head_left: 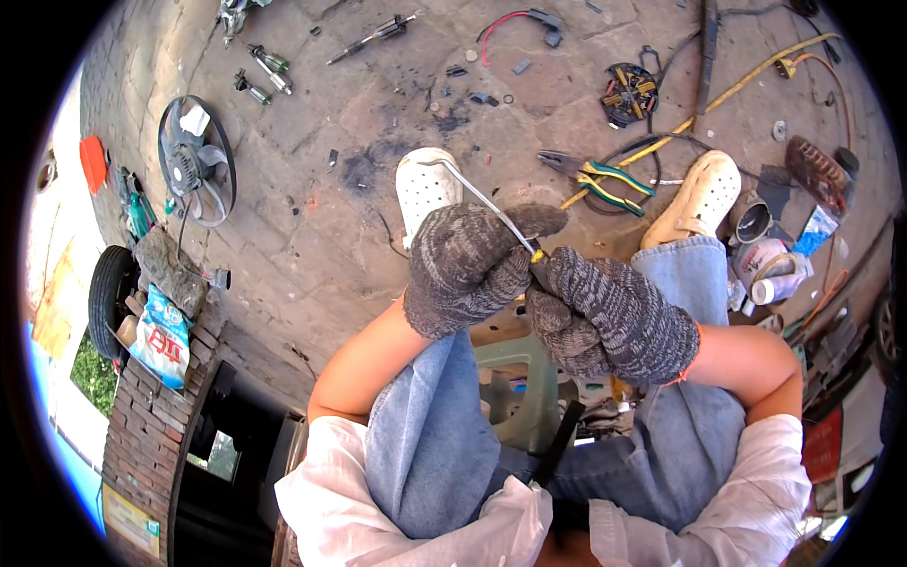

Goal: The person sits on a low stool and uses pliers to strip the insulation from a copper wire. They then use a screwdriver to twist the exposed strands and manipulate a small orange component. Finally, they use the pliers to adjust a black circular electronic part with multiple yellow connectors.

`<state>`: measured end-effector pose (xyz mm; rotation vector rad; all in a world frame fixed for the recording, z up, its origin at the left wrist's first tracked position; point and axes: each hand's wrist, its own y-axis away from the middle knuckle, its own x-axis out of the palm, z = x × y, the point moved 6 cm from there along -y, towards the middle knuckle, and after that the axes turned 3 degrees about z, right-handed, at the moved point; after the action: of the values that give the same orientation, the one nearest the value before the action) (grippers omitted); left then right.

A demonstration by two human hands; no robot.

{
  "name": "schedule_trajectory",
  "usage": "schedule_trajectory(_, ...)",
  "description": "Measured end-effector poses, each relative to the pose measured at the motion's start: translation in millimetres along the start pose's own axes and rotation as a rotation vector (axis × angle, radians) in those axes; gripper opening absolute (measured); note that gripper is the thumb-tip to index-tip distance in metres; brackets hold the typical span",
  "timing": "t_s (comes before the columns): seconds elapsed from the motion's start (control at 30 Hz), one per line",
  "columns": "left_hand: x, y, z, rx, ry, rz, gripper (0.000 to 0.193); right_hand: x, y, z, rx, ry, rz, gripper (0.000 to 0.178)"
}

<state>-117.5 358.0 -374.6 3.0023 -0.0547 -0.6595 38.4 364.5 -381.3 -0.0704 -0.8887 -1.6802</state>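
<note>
Both of my hands wear grey knitted gloves and meet above my knees. My right hand (614,317) is closed around the dark handle of a hook tool (487,200), a thin metal shaft with a bent tip and a yellow collar. The shaft slants up to the left, its tip above my left shoe. My left hand (465,269) lies behind the shaft, against the right hand. Its lower fingers are curled in and one finger stretches right; whatever they hold is hidden. Beyond my right hand, green-and-yellow-handled pliers (600,180) lie on the ground.
A green plastic stool (515,378) stands between my legs. Around lie a round brush plate (630,94), a yellow rod (732,90), a motor armature (373,40), a wheel-shaped fan part (194,161), cans (753,217) and a tyre (109,298). Cables run across the paving at right.
</note>
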Motion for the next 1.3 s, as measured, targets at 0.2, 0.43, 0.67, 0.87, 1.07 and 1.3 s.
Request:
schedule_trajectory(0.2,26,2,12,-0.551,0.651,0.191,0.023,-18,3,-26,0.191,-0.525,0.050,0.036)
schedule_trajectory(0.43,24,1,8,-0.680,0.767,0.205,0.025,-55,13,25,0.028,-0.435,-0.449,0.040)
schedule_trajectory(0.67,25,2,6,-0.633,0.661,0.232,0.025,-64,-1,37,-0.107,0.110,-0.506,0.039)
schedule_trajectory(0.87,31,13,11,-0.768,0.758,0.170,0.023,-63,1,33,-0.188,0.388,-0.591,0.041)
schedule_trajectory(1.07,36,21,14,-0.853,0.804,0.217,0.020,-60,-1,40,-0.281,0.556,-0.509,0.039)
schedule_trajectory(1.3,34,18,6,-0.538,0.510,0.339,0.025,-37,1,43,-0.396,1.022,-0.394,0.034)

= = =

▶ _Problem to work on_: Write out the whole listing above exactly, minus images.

▶ _Solved problem_:
head_left: 

Goal: The person sits on a low stool and uses pliers to strip the insulation from a copper wire. They then use a screwdriver to twist the exposed strands and manipulate a small orange component. Finally, they use the pliers to adjust a black circular electronic part with multiple yellow connectors.

`<state>`: measured end-effector pose (xyz mm; rotation vector rad; all in a world frame fixed for the recording, z up, its origin at the left wrist's first tracked position; point and axes: each hand's wrist, its own y-axis away from the middle knuckle, its own x-axis out of the palm, z = x × y, the point moved 6 cm from there along -y, towards the middle knuckle, and after that the axes turned 3 degrees about z, right-handed, at the moved point; after the action: of the values that give the same orientation, the one nearest the value before the action) (grippers omitted); left then right.

A demonstration by two human hands; no robot.

{
  "name": "schedule_trajectory",
  "usage": "schedule_trajectory(_, ...)",
  "description": "Measured end-effector poses, each relative to the pose measured at the motion's start: translation in millimetres along the start pose's own axes and rotation as a rotation vector (axis × angle, radians) in those axes; gripper opening absolute (measured); note that gripper is the thumb-tip to index-tip distance in metres; brackets hold the typical span",
  "timing": "t_s (comes before the columns): seconds elapsed from the motion's start (control at 30 Hz), one per line",
  "columns": "left_hand: x, y, z, rx, ry, rz, gripper (0.000 to 0.193); right_hand: x, y, z, rx, ry, rz, gripper (0.000 to 0.178)"
}

<state>-117.5 358.0 -374.6 3.0023 -0.0547 -0.6595 38.4 364.5 -381.3 -0.0704 -0.8887 -1.6802</state>
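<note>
Both of my hands wear grey knitted gloves and meet above my knees. My right hand (614,317) is closed around the dark handle of a hook tool (487,200), a thin metal shaft with a bent tip and a yellow collar. The shaft slants up to the left, its tip above my left shoe. My left hand (465,269) lies behind the shaft, against the right hand. Its lower fingers are curled in and one finger stretches right; whatever they hold is hidden. Beyond my right hand, green-and-yellow-handled pliers (600,180) lie on the ground.
A green plastic stool (515,378) stands between my legs. Around lie a round brush plate (630,94), a yellow rod (732,90), a motor armature (373,40), a wheel-shaped fan part (194,161), cans (753,217) and a tyre (109,298). Cables run across the paving at right.
</note>
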Motion for the next 1.3 s, as measured, targets at 0.2, 0.43, 0.67, 0.87, 1.07 and 1.3 s.
Request:
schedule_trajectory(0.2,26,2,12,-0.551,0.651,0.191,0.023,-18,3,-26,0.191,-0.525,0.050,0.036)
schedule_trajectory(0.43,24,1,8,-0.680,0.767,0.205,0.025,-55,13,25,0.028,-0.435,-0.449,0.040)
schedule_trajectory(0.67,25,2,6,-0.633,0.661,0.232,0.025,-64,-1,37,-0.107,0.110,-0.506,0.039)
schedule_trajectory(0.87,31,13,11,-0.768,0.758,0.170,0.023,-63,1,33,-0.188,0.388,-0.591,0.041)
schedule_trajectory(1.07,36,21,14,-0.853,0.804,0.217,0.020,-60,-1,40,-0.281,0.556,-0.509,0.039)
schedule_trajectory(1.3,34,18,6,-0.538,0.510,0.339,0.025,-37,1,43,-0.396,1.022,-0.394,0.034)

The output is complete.